TOKYO – 26 June 2025 – EQT is pleased to announce that BPEA Private Equity Fund VI and BPEA Private Equity Fund VII (“EQT”) have agreed to sell Pioneer Corporation (“Pioneer” or the “Company”) for USD 1.1 billion[1] to CarUX, a leading innovator in smart cockpit solutions and a subsidiary of top panel supplier based in Taiwan, Innolux Corporation (3481.TW). The transaction marks a significant milestone in Pioneer’s growth journey, following its transformation since EQT’s initial investment in 2019.

Pioneer is a Japanese automotive technology leader in sound and navigation systems. Since its establishment in 1938, Pioneer has become an engineering powerhouse with strong R&D capabilities, and industry-leading manufacturing capabilities. In addition to in-car navigation and audio electronics systems for OEMs and the consumer aftermarket, Pioneer offers software capabilities and a range of hardware products for the automotive industry.

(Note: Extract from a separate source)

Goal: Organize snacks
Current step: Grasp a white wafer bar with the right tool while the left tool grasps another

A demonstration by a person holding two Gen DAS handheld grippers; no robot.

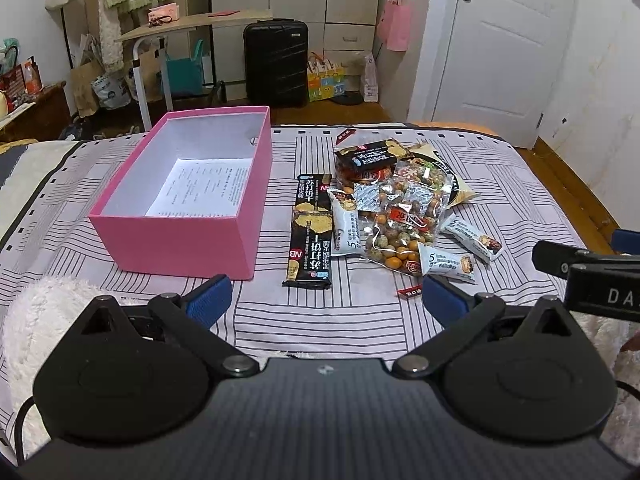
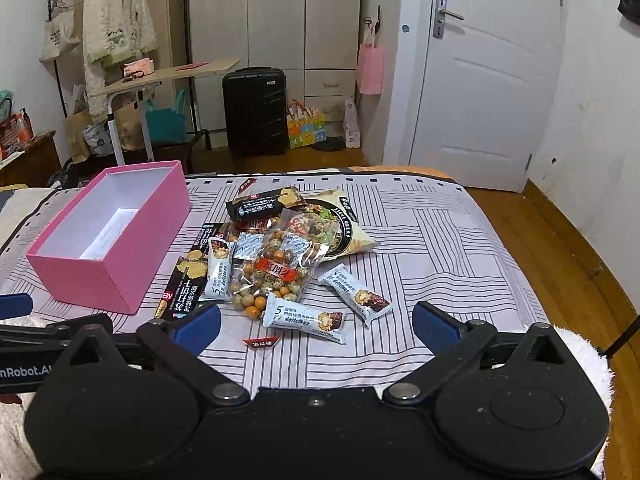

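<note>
An open pink box (image 1: pixel 188 240) (image 2: pixel 116 240) with a white inside stands on the striped bed cover, holding only a printed sheet. To its right lies a pile of snacks: a long black cracker pack (image 1: pixel 312 232) (image 2: pixel 188 276), a clear bag of coated nuts (image 1: pixel 404 216) (image 2: pixel 280 264), white snack bars (image 1: pixel 448 262) (image 2: pixel 304 318) and a small red sachet (image 1: pixel 408 292) (image 2: pixel 260 343). My left gripper (image 1: pixel 326 300) is open and empty, near the pile's front. My right gripper (image 2: pixel 316 324) is open and empty, with a white bar between its fingers' line.
The bed cover (image 1: pixel 360 320) ends at a wooden floor (image 2: pixel 560 260) on the right. A black suitcase (image 1: pixel 276 62), a folding table (image 1: pixel 192 26) and a white door (image 2: pixel 492 80) stand beyond. A white fluffy blanket (image 1: pixel 48 312) lies at the near left.
</note>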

Since acquiring Pioneer in 2019, EQT has led a comprehensive transformation to regain financial strength and position the business for long-term growth. For the fiscal year ending March 2025, the Company delivered double digit EBITDA margins and strong free cash flow. EQT enhanced corporate  governance, installed a new leadership team, and executed cost and capital discipline measures across the organization, resulting in significant improvement in profitability and cash generation. Pioneer returned to its roots and core competencies in automotive sound, launching its new amp  technology platform and securing large projects from domestic and overseas clients. Leveraging Pioneer’s existing technologies, new growth verticals were launched in Mobility Services (software-led navigation with proprietary Japan-specific map data) and Mobility AI Connectivity (AI-based dash cams for international markets). Through improved operational efficiencies and strategic divestments of non-core assets, the Company was able to remain resilient even during COVID and periods of semiconductor shortage.

Shiro Yahara, President and CEO of Pioneer, said: “EQT has been instrumental in helping us drive transformation and innovation while preserving our DNA as a global leader in automotive technology. We look forward to this next chapter of growth with CarUX, building on the solid foundation that EQT helped us establish. We are proud to celebrate this milestone and look forward to partnering with CarUX to continue our product innovations and accelerate our global expansion.”

Sanjay Dhawan, Chairperson of the Board and independent director of Pioneer, said: “The automotive industry is undergoing a profound digital transformation, with digital content in vehicles rising from 27% to 40% and software playing an increasingly central role in cars. Under EQT’s ownership, Pioneer has embarked on a transformative journey—embracing innovation to lead in this new, software-defined era of mobility. This innovation has created substantial value across the board, benefiting customers, employees, and shareholders alike.”

Shane Predeek, Partner within EQT Private Capital, said: “We are proud to have helped revitalize one of Japan’s most iconic brands and reposition it for long-term success. This milestone marks an exciting new chapter for Pioneer, and we believe that there are synergies with CarUX and its parent company, Innolux, that will greatly benefit the business and its future potential. At EQT, we are committed to being responsible stewards of our companies – ensuring they are handed over to owners who can continue the momentum we’ve built and support their next phase of growth. This transaction also reflects EQT’s growing momentum in Japan, where we continue to execute on our strategy of building stronger, more resilient businesses with global ambition.”

The transaction is subject to customary conditions and approvals and is expected to be completed in Q4 2025.

Deutsche Securities served as lead financial advisor. BofA Securities also acted as financial advisor, and Morrison Foerster, White & Case, and Nagashima Ohno & Tsunematsu served as legal counsel to EQT.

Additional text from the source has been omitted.